Acknowledgments: Fundação para a Ciência e a Tecnologia (FCT), Portugal (project PTDC/QEQ-MED/0905/2012 and Ph.D. grant SFRH/BD/72915/2010). German Egyptian Research Long-term Scholarship (GERLS) Programme 2014 (57076387) provided by the German Academic Exchange Service (DAAD).
3.4. Pharmaceutical Ionic Liquids and Salts as Antitumor Agents (MC9)
Miguel M. Santos 1,*, Ricardo Ferraz 2, Sónia Teixeira 1,3, João Costa-Rodrigues 3, João P. Noronha 1, Zeljko Petrovski 1 and Luis C. Branco 1
1 LAQV-REQUIMTE, Faculdade de Ciências e Tecnologia da Universidade Nova de Lisboa, 2829-516 Caparica, Portugal
2 Ciências Químicas e das Biomoléculas, Escola Superior de Tecnologia da Saúde do Porto do Instituto Politécnico do Porto, Rua Valente Perfeito 322, 4400-330 Vila Nova de Gaia, Portugal
3 Laboratório de Farmacologia e Biocompatibilidade Celular, Faculdade de Medicina Dentária, Universidade do Porto, Rua Manuel Pereira da Silva, 4200-393 Porto, Portugal
Synthesis of Ionic Liquids from Active Principle Ingredients (API-ILs) has been the main focus of our group for the last years. The combination of APIs as anions or cations with appropriate organic counter ions can be an innovative solution to the polymorphism behavior of several drugs as well as to improve their water solubility, permeability and corresponding bioavailability and biological activity (Ferraz, R., et al. ChemMedChem 2011, 6, 975–985; Marrucho, I.M., et al. Annu. Rev. Chem. Biomol. Eng. 2014, 5, 527–546). Within this context, novel ionic liquids with anti-cancer properties and decreased toxicity have recently been investigated.
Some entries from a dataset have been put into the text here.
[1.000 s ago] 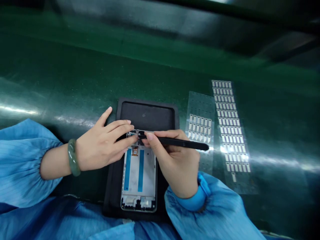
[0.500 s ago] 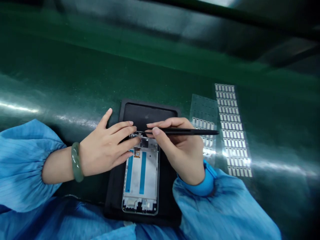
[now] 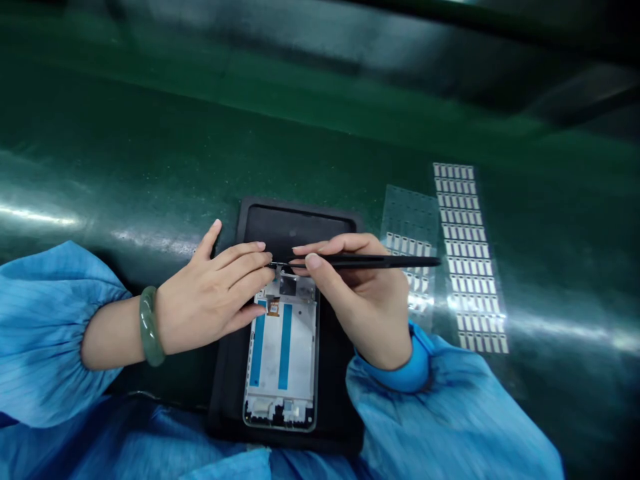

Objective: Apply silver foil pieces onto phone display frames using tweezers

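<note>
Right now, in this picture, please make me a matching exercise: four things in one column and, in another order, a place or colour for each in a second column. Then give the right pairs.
Things:
1. tweezers
2. bracelet
3. phone frame
4. sticker sheet

Places and colours:
A. lies in the black tray
B. flat on the green table, far right
C. pinched in the right hand
D. green, on the wrist of the left hand

Pairs: 1-C, 2-D, 3-A, 4-B
</note>
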`<state>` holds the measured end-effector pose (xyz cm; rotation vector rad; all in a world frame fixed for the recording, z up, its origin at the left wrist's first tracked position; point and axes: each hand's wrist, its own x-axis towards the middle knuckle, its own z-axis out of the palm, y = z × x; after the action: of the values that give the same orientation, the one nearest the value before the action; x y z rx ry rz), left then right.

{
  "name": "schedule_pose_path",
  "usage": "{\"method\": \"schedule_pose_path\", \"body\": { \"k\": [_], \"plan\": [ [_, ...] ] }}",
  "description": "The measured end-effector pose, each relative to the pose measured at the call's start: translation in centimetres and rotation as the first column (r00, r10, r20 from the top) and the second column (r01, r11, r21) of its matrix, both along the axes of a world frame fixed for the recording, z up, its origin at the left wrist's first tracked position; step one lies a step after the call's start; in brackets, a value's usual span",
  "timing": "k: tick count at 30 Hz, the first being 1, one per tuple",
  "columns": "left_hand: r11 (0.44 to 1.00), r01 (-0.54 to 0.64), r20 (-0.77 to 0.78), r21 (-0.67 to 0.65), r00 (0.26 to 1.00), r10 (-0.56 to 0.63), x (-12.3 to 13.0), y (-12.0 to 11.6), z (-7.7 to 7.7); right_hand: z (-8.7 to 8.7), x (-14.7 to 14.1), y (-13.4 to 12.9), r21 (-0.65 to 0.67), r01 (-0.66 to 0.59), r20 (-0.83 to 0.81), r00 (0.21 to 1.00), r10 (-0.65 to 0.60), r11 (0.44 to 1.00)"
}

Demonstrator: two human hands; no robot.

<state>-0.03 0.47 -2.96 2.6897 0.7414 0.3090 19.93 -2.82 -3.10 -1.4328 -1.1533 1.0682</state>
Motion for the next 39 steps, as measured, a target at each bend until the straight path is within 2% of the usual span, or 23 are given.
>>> {"method": "schedule_pose_path", "body": {
  "k": [7,23,39],
  "plan": [
    [0.999,0.015,-0.022,0.037,1.000,-0.014,0.03,0.06,0.14,0.17,-0.02,-0.02,-0.004,-0.023,0.024,0.999,0.023,1.000],
    [0.999,0.021,-0.022,0.030,1.000,-0.020,0.05,0.12,0.06,0.17,-0.29,0.01,-0.001,-0.058,0.073,0.996,0.057,0.998],
    [0.999,0.021,-0.029,0.032,0.999,-0.020,0.07,0.09,0.05,-0.04,-0.33,0.10,0.025,-0.068,0.233,0.971,0.061,0.997]
  ]
}}
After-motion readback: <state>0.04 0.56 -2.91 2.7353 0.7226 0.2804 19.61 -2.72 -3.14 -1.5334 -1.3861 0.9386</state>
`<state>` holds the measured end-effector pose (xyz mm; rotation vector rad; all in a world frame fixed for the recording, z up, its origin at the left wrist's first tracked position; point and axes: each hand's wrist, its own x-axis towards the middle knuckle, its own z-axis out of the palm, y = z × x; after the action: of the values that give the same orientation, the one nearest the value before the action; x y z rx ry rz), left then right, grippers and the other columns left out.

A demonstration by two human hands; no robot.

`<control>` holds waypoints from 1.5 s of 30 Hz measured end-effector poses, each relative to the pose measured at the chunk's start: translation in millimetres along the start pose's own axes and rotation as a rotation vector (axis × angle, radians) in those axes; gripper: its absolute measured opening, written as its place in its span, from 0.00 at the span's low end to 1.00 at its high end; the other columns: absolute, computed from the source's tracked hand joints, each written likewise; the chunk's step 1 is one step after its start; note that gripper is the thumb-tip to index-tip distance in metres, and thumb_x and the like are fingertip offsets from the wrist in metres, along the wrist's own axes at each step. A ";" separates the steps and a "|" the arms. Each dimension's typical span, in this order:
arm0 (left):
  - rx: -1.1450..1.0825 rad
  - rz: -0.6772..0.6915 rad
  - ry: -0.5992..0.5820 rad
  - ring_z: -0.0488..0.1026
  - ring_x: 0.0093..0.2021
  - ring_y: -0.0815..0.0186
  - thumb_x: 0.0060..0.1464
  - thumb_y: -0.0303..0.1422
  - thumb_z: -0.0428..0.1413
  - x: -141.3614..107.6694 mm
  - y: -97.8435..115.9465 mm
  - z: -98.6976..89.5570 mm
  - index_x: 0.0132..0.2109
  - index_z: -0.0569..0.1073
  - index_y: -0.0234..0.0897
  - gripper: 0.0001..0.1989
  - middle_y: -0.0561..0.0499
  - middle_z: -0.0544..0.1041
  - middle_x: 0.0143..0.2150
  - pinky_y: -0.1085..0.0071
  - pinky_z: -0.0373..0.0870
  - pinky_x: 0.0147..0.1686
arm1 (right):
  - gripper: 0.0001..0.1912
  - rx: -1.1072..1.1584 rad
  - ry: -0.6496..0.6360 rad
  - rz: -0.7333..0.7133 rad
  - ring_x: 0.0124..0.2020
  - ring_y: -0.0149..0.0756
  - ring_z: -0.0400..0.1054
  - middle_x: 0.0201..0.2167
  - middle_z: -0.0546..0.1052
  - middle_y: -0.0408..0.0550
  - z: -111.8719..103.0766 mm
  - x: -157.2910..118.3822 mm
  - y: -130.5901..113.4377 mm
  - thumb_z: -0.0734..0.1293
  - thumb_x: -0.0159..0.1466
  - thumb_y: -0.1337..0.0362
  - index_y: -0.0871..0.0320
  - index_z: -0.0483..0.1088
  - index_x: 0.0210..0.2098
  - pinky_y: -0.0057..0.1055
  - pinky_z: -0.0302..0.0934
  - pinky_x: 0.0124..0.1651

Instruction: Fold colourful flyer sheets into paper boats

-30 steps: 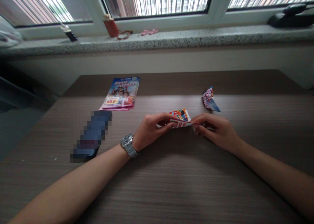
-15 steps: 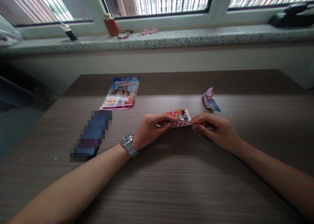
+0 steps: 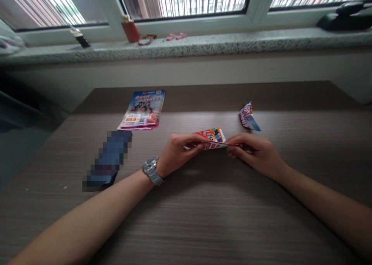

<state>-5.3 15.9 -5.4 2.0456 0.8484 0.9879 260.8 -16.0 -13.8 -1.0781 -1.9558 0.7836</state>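
A folded piece of printed paper [image 3: 215, 135], red, orange and white, is held just above the table between my two hands. My left hand [image 3: 184, 150], with a metal watch on the wrist, pinches its left end between thumb and fingers. The right end is pinched by my right hand [image 3: 251, 149], whose fingertips are close together. Beyond my right hand lies a small folded blue and pink paper [image 3: 249, 117]. A stack of colourful flyers [image 3: 143, 109] rests at the back left of the table.
On the wooden table [image 3: 197, 214], a dark, pixelated phone-like object [image 3: 109, 160] lies beside my left forearm. A stone windowsill [image 3: 209, 44] behind holds a red-brown case [image 3: 130, 30], a small black and white item [image 3: 80, 38], pink pieces [image 3: 176, 36] and a black object [image 3: 345, 19].
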 end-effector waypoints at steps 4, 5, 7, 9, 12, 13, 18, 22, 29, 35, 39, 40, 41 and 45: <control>-0.002 -0.003 0.005 0.81 0.33 0.69 0.60 0.32 0.61 -1.0 -0.6 -0.1 0.43 0.81 0.34 0.07 0.50 0.84 0.37 0.78 0.79 0.35 | 0.07 -0.023 -0.005 -0.010 0.30 0.34 0.77 0.39 0.81 0.49 -0.1 -0.2 0.8 0.67 0.69 0.60 0.54 0.76 0.42 0.28 0.74 0.31; -0.004 -0.003 0.002 0.81 0.33 0.69 0.60 0.31 0.61 -1.3 -0.9 0.0 0.43 0.81 0.34 0.07 0.50 0.84 0.37 0.79 0.78 0.35 | 0.07 -0.028 -0.008 -0.014 0.31 0.34 0.77 0.39 0.81 0.49 -0.2 -0.3 1.2 0.67 0.68 0.60 0.53 0.76 0.42 0.29 0.74 0.31; -0.003 -0.001 -0.009 0.81 0.34 0.70 0.60 0.31 0.61 -1.4 -1.5 0.3 0.44 0.81 0.35 0.07 0.50 0.84 0.38 0.78 0.78 0.36 | 0.06 -0.046 -0.010 -0.026 0.33 0.35 0.78 0.40 0.81 0.49 -0.4 -0.1 1.9 0.67 0.68 0.61 0.53 0.76 0.43 0.29 0.74 0.33; 0.010 0.017 -0.015 0.81 0.36 0.69 0.60 0.31 0.61 -0.8 -1.7 0.4 0.44 0.81 0.35 0.06 0.50 0.84 0.39 0.77 0.78 0.39 | 0.06 -0.066 -0.008 -0.045 0.36 0.37 0.78 0.41 0.82 0.49 -1.0 0.2 2.6 0.67 0.68 0.62 0.53 0.76 0.43 0.31 0.75 0.35; 0.066 0.093 -0.019 0.81 0.40 0.67 0.61 0.31 0.61 1.1 -1.9 -0.6 0.43 0.81 0.36 0.06 0.49 0.83 0.40 0.72 0.78 0.44 | 0.07 -0.092 -0.011 -0.090 0.39 0.39 0.78 0.42 0.82 0.49 -2.9 1.2 3.3 0.67 0.68 0.63 0.52 0.76 0.44 0.33 0.75 0.38; 0.087 0.126 -0.032 0.80 0.41 0.67 0.61 0.31 0.61 1.7 -2.1 -1.4 0.43 0.81 0.37 0.06 0.49 0.83 0.41 0.71 0.78 0.46 | 0.07 -0.104 -0.017 -0.112 0.40 0.39 0.78 0.42 0.82 0.49 -3.7 1.6 3.5 0.67 0.68 0.63 0.52 0.76 0.44 0.33 0.75 0.39; 0.170 0.231 -0.179 0.80 0.43 0.67 0.63 0.33 0.59 2.6 -4.4 -6.3 0.45 0.81 0.38 0.07 0.47 0.82 0.45 0.71 0.76 0.47 | 0.10 -0.182 -0.092 -0.231 0.45 0.41 0.76 0.45 0.81 0.52 -8.4 3.2 5.3 0.66 0.69 0.65 0.52 0.76 0.48 0.37 0.73 0.47; 0.279 0.273 -0.270 0.80 0.43 0.67 0.64 0.33 0.58 2.5 -6.6 -9.2 0.44 0.81 0.39 0.07 0.49 0.83 0.45 0.73 0.75 0.45 | 0.11 -0.293 -0.141 -0.301 0.49 0.43 0.74 0.48 0.79 0.53 -10.8 4.9 9.9 0.66 0.68 0.65 0.51 0.75 0.50 0.42 0.70 0.51; 0.404 0.329 -0.318 0.79 0.44 0.66 0.66 0.35 0.56 2.6 -10.7 -9.8 0.43 0.81 0.40 0.09 0.49 0.82 0.47 0.72 0.74 0.44 | 0.20 -0.410 -0.248 -0.372 0.55 0.48 0.71 0.54 0.77 0.55 -17.1 7.2 14.2 0.72 0.63 0.57 0.52 0.73 0.54 0.47 0.67 0.56; 0.466 0.351 -0.339 0.78 0.47 0.65 0.66 0.36 0.56 2.0 -12.0 -9.6 0.45 0.81 0.41 0.09 0.49 0.81 0.49 0.70 0.73 0.48 | 0.17 -0.397 -0.264 -0.365 0.56 0.45 0.73 0.56 0.77 0.54 -22.4 5.6 16.1 0.67 0.68 0.61 0.53 0.73 0.56 0.43 0.68 0.57; 0.465 0.346 -0.352 0.78 0.47 0.66 0.66 0.36 0.56 2.6 -11.5 -10.0 0.45 0.81 0.41 0.09 0.49 0.81 0.49 0.70 0.73 0.49 | 0.14 -0.400 -0.254 -0.358 0.55 0.42 0.74 0.56 0.78 0.53 -21.7 5.0 20.9 0.63 0.71 0.66 0.55 0.75 0.53 0.40 0.69 0.57; 0.464 0.344 -0.358 0.78 0.47 0.65 0.66 0.37 0.56 2.8 -11.3 -10.2 0.45 0.81 0.41 0.09 0.49 0.81 0.49 0.70 0.73 0.48 | 0.14 -0.396 -0.252 -0.353 0.55 0.42 0.74 0.56 0.78 0.53 -21.3 4.9 22.1 0.63 0.71 0.66 0.55 0.76 0.53 0.39 0.69 0.57; 0.463 0.341 -0.364 0.78 0.48 0.65 0.65 0.37 0.56 3.0 -11.2 -10.3 0.45 0.81 0.42 0.09 0.49 0.80 0.50 0.70 0.73 0.48 | 0.14 -0.391 -0.251 -0.345 0.54 0.41 0.74 0.56 0.78 0.53 -20.8 4.8 23.4 0.63 0.71 0.66 0.55 0.76 0.53 0.39 0.69 0.57; 0.445 0.329 -0.383 0.78 0.48 0.64 0.65 0.37 0.57 3.5 -11.4 -11.7 0.45 0.81 0.42 0.08 0.49 0.80 0.50 0.68 0.72 0.50 | 0.13 -0.360 -0.253 -0.322 0.54 0.41 0.75 0.56 0.78 0.52 -19.9 4.9 26.9 0.65 0.70 0.66 0.55 0.77 0.52 0.36 0.70 0.56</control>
<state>-16.1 28.3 -7.8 2.7074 0.5702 0.5624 286.8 3.5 -22.9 -0.8571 -2.4763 0.4149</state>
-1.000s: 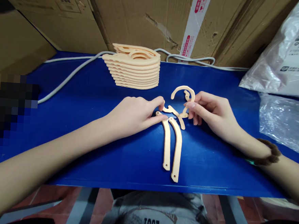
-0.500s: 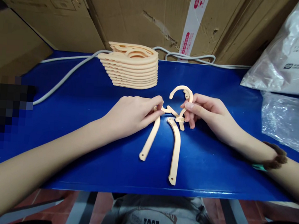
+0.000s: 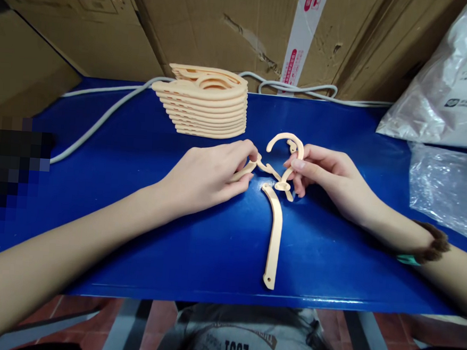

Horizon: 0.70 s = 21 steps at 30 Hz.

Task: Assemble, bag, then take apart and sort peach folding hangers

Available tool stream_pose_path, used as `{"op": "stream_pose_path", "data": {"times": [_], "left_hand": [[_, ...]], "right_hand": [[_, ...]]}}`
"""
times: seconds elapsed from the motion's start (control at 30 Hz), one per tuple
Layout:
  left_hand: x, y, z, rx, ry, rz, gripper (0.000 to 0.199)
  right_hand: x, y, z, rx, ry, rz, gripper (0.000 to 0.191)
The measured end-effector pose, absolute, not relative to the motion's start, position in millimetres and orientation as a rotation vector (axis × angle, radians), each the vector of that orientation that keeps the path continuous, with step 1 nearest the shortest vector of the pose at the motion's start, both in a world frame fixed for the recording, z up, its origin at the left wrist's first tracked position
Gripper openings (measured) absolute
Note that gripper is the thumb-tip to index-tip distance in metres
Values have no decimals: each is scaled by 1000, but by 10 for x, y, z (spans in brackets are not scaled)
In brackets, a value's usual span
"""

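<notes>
My right hand (image 3: 321,173) pinches a cream plastic hanger hook (image 3: 297,147), whose curve opens to the left. Below the hook, thin cream pieces (image 3: 271,171) run left toward my other hand. My left hand (image 3: 217,176) is closed on a cream hanger arm (image 3: 244,171), its end touching or meeting those pieces; fingers hide most of it, so I cannot tell whether they are joined. A second, loose hanger arm (image 3: 274,236) lies on the table just below, with a small hole at its near end.
A stack of folded cream hangers (image 3: 206,106) stands at the back of the blue table (image 3: 131,258). Grey cables (image 3: 105,118) run along the back and left. Cardboard boxes (image 3: 227,30) wall the rear. Clear plastic bags (image 3: 449,185) lie on the right.
The hanger arm in my left hand has swung up from pointing toward me to lying along my fingers. The hook has shifted slightly right with my right hand.
</notes>
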<state>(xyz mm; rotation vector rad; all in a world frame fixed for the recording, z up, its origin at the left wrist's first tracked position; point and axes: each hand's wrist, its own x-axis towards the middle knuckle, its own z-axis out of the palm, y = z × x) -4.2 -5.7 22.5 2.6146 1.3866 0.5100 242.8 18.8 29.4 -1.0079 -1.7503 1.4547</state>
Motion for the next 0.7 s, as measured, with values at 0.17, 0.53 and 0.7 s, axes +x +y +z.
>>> {"op": "stream_pose_path", "data": {"times": [0.17, 0.53, 0.7], "left_hand": [[-57, -64, 197, 2662, 1300, 677, 30], [-76, -13, 127, 2554, 1125, 860, 28], [-69, -13, 137, 2561, 1118, 799, 16]], "right_hand": [[2442, 233, 247, -955, -1651, 1489, 16], [2469, 260, 218, -977, -1579, 1490, 46], [2473, 265, 207, -965, -1584, 1500, 46]]}}
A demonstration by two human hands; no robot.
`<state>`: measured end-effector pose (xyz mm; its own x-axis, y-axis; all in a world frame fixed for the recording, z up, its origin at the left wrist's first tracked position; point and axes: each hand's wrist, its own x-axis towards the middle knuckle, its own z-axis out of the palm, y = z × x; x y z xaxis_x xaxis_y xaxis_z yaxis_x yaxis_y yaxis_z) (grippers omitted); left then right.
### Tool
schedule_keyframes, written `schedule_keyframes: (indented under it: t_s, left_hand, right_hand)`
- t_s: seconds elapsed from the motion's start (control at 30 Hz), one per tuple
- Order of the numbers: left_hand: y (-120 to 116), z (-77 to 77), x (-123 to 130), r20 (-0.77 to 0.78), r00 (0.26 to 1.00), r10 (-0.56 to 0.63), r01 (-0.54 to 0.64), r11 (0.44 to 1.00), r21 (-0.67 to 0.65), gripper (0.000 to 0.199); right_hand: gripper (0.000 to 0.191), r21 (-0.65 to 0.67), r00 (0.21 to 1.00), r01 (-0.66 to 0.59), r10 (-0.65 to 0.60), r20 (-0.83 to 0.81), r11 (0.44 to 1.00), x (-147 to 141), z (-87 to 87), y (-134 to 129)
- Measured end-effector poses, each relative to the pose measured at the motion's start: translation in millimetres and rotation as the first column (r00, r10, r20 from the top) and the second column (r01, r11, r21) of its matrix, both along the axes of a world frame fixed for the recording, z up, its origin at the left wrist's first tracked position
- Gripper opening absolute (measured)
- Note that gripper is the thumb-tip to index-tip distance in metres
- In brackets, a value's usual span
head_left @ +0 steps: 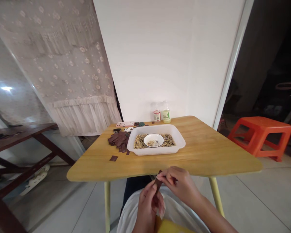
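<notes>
A small dark brown piece (157, 185) is held between both hands, just in front of the table's near edge. My left hand (149, 200) is closed on its lower part. The fingertips of my right hand (178, 182) pinch its upper end. On the table, a white plastic tray (155, 151) holds light and dark beads or grains, with a white bowl (153, 140) among them. Left of the tray lies a pile of brown pieces (118, 140), and one brown square (113, 158) sits apart nearer the front.
Two bottles, one with a red label (156, 115) and one green-printed (167, 116), stand at the back of the wooden table (208, 155). A pink phone-like object (125, 124) lies back left. An orange stool (264, 132) stands right; a dark wooden bench (46, 139) is left.
</notes>
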<state>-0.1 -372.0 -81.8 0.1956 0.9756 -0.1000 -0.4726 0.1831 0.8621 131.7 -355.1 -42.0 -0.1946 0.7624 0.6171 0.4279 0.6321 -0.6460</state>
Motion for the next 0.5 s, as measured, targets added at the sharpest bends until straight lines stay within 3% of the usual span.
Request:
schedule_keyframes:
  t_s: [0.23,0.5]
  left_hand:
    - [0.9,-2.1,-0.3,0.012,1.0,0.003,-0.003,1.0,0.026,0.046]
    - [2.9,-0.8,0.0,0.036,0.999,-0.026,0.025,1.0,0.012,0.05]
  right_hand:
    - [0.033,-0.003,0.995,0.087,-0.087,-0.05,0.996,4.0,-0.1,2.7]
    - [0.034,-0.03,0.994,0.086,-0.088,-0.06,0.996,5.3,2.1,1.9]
In this communication we present the anti-proliferative effect against diverse tumor cell lines of novel Ionic Liquids based on anionic Ampicillin (1
) and Bisphosphonates (2
) combined with appropriate biocompatible organic cations, e.g., choline, cetylpyridinium and alkylimidazolium.
This approach has conferred antitumor activity against five different human cancer cell lines with IC50 values in the low micromolar/nanomolar ranges to Ampicillin while showing enhanced antibacterial properties against sensitive and Gram-negative resistant bacteria (Ferraz, R., et al. ChemMedChem 2015, 10, 1480–1483; Ferraz, R., et al. RSC Adv. 2014, 4, 4301–4307; Florindo, C., et al. Int. J. Pharm. 2013, 456, 553–559; Ferraz, R., et al. Med. Chem. Commun. 2012, 3, 494–497). On the other hand, by taking advantage of the high affinity of bisphosphonates towards bone tissue (Ben-Aharon, I., et al. PLoS ONE 2013, 8, e70044), the new API-ILs based on these compounds have also been tested against related cancer cell lines. The discussion will be complemented with the study of different physicochemical properties.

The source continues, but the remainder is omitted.